* [Assignment]
The answer should be an exact repeat of the stretch of material below from the line containing "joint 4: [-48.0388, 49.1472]" through the line containing "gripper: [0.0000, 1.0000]".

* [Material provided]
────────
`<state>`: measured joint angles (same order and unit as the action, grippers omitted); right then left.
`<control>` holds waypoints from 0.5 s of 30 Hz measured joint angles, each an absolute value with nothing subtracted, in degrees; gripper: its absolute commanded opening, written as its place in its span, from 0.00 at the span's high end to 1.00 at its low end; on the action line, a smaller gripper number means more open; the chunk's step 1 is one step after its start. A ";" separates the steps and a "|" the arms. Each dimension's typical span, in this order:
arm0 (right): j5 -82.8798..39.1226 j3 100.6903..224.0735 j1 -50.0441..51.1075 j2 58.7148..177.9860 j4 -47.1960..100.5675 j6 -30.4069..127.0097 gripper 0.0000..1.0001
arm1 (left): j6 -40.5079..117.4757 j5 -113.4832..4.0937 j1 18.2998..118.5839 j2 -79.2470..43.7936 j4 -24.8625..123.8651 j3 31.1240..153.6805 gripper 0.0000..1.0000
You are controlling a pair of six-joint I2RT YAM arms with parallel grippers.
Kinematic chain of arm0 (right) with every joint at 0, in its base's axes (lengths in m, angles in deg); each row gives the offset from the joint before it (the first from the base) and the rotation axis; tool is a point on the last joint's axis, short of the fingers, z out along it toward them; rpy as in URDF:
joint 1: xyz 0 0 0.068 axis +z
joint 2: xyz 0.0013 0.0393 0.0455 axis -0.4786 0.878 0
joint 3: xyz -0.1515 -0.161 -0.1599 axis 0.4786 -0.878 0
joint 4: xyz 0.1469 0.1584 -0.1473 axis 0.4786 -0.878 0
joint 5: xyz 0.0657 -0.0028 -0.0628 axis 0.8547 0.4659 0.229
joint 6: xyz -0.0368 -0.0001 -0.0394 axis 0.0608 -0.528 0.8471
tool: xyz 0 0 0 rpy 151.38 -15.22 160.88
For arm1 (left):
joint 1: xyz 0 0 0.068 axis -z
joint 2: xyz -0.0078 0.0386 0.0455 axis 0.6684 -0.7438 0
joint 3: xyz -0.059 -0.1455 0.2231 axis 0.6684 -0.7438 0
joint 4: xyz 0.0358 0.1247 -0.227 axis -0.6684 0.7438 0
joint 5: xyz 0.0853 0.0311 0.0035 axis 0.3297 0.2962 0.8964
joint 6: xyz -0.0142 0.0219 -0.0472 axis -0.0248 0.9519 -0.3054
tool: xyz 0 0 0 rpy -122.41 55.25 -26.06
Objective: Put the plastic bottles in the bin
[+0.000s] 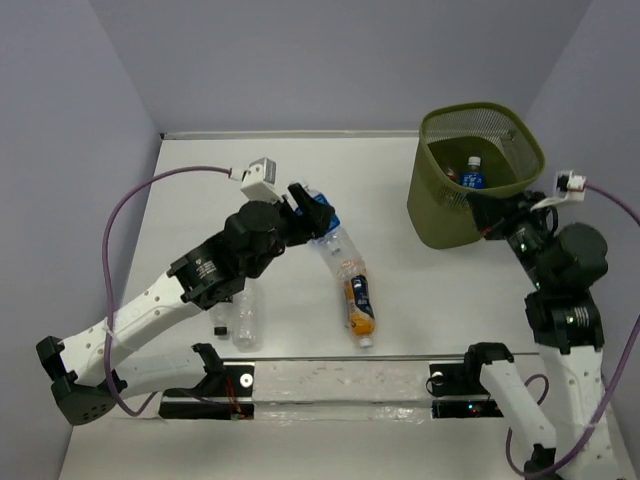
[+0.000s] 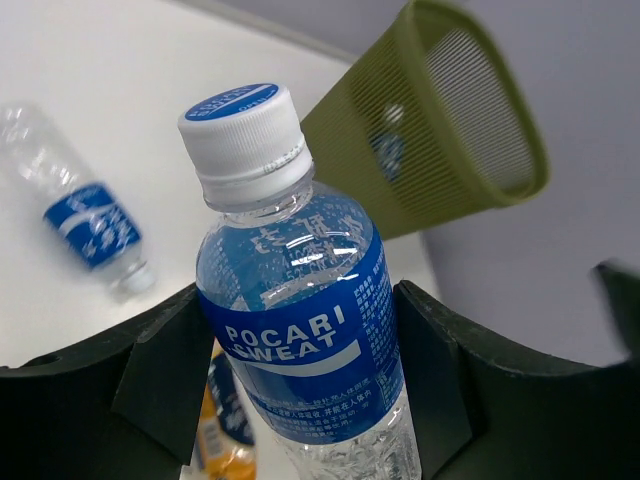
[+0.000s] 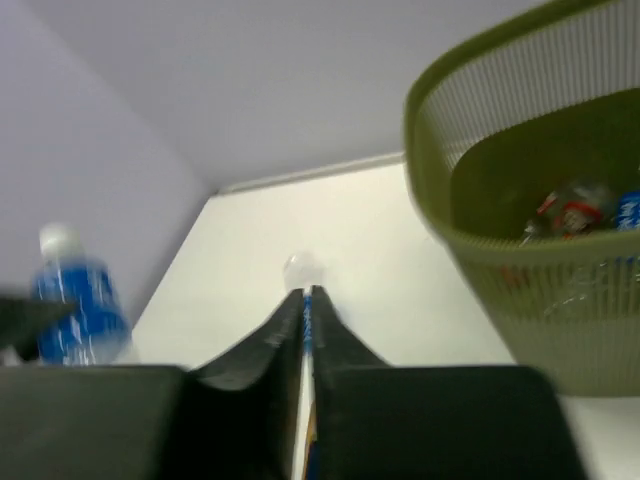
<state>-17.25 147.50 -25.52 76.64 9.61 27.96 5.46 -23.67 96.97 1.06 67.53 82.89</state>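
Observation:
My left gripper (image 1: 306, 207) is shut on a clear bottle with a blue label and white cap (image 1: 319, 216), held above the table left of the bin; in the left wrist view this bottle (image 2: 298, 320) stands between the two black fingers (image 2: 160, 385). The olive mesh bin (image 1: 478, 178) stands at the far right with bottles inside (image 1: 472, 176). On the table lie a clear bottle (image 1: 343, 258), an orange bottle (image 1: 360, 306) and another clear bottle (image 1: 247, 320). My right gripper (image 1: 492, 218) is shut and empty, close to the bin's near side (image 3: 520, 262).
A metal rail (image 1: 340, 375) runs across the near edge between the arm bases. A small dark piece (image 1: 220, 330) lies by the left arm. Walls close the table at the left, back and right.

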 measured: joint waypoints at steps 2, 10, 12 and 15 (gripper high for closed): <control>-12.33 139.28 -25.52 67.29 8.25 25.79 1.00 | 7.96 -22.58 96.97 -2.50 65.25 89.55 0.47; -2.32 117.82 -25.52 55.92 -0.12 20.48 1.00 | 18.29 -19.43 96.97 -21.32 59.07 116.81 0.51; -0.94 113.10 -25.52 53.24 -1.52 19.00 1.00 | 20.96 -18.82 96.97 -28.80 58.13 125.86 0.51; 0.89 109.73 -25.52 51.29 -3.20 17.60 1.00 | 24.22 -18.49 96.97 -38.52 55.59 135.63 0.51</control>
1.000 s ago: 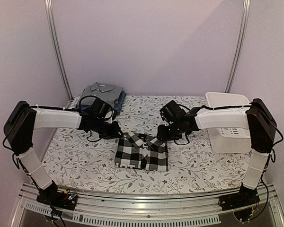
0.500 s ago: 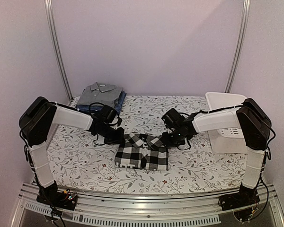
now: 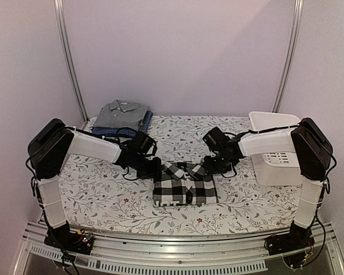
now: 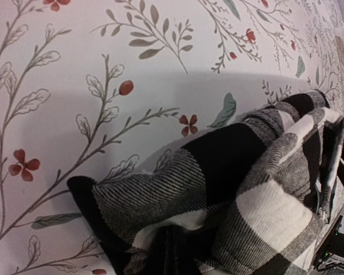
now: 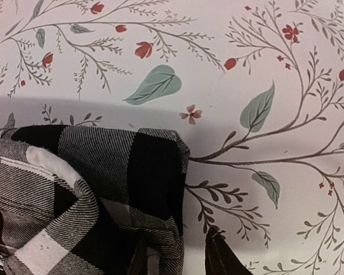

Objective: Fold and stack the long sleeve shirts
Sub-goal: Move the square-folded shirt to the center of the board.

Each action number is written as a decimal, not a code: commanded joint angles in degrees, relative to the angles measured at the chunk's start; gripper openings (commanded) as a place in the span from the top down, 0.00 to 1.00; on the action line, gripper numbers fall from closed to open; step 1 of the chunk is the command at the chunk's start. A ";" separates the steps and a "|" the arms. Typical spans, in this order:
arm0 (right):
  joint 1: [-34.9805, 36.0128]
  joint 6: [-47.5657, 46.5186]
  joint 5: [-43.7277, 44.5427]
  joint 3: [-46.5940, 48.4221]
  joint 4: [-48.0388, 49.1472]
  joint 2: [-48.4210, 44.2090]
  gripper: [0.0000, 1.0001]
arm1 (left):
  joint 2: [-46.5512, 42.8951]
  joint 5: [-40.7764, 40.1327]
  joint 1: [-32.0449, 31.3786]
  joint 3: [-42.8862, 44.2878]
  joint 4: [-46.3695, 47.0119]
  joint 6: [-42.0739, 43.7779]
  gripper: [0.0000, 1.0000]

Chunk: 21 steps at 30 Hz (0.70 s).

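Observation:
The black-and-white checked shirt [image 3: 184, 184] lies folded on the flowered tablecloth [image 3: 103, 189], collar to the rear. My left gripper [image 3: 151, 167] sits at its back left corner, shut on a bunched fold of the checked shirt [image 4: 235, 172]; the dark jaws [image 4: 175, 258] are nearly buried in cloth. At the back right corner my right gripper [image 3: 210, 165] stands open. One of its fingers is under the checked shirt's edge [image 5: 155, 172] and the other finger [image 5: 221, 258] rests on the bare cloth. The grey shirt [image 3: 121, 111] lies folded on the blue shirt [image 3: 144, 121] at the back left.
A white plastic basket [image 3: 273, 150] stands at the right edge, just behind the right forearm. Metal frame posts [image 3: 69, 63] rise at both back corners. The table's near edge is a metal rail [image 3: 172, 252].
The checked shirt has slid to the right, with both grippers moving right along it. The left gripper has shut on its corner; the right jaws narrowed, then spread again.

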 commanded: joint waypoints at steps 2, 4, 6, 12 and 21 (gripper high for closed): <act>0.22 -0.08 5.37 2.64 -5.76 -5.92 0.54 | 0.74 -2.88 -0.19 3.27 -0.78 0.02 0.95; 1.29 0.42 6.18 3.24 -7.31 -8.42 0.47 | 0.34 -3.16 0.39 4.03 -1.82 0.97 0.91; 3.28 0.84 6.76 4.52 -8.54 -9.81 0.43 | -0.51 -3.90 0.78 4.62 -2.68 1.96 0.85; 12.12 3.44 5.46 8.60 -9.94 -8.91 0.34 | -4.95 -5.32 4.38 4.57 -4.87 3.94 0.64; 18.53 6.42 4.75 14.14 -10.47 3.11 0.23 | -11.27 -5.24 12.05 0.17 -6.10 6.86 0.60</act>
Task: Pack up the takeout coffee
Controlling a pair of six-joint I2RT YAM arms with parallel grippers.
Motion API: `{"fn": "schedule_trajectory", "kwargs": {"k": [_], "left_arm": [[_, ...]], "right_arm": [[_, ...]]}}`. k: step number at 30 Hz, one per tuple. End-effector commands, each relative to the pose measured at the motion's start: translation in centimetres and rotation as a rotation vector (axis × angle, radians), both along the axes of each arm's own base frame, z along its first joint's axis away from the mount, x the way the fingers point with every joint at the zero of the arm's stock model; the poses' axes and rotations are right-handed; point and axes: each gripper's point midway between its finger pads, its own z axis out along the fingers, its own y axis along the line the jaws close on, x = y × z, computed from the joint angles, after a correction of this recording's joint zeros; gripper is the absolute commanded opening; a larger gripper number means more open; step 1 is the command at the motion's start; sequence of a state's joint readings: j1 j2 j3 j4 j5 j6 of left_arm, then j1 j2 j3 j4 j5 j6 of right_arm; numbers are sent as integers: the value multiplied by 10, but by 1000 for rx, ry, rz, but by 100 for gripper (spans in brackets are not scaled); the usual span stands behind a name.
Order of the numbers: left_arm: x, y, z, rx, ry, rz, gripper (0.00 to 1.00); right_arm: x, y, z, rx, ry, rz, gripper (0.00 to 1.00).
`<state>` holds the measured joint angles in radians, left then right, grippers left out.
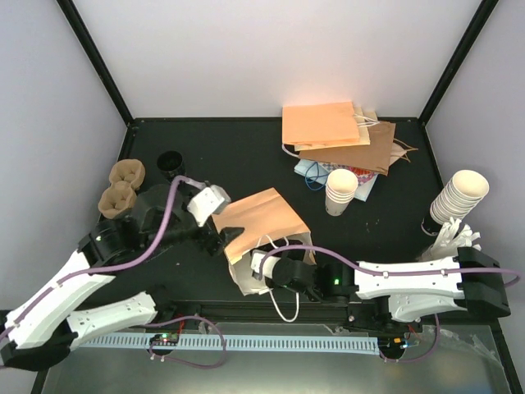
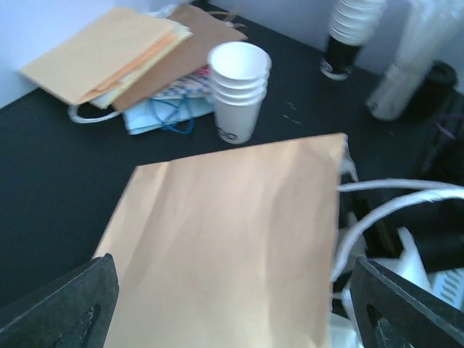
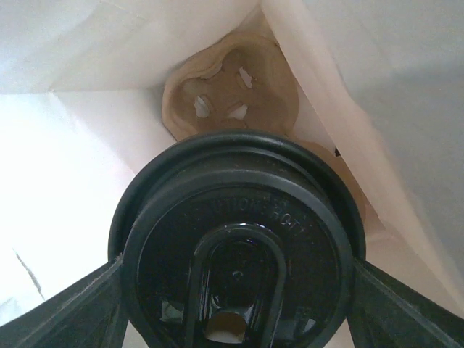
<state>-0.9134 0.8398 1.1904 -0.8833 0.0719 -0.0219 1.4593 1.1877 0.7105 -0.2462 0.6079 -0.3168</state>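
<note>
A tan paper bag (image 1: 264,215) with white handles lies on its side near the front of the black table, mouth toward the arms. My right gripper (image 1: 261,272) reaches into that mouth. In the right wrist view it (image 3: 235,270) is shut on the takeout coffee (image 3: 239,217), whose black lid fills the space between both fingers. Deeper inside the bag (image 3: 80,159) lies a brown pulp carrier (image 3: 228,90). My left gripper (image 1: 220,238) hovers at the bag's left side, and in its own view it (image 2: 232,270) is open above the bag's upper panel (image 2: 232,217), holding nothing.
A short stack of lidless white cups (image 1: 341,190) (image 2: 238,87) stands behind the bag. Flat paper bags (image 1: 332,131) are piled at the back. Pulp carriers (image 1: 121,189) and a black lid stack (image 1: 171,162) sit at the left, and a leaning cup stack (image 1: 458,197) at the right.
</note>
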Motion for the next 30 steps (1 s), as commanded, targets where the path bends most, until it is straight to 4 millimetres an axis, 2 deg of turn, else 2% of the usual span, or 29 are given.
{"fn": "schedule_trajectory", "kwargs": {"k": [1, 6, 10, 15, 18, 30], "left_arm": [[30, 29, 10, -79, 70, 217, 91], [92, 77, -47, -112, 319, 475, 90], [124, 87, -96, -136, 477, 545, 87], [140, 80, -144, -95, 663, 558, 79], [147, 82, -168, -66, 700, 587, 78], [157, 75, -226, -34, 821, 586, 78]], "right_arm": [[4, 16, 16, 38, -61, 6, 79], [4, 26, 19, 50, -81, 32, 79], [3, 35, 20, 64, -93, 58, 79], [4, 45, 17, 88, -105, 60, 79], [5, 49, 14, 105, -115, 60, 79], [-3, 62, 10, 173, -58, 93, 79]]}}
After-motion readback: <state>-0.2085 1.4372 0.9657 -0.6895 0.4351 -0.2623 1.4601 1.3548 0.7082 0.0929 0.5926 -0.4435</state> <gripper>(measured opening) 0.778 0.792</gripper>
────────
* [Problem solution]
  joint 4: [-48.0388, 49.1472]
  joint 2: [-48.4210, 44.2090]
  gripper: [0.0000, 1.0001]
arm1 (left):
  joint 2: [-46.5512, 42.8951]
  joint 5: [-40.7764, 40.1327]
  joint 1: [-32.0449, 31.3786]
  joint 3: [-42.8862, 44.2878]
  joint 4: [-46.3695, 47.0119]
  joint 6: [-42.0739, 43.7779]
  gripper: [0.0000, 1.0000]

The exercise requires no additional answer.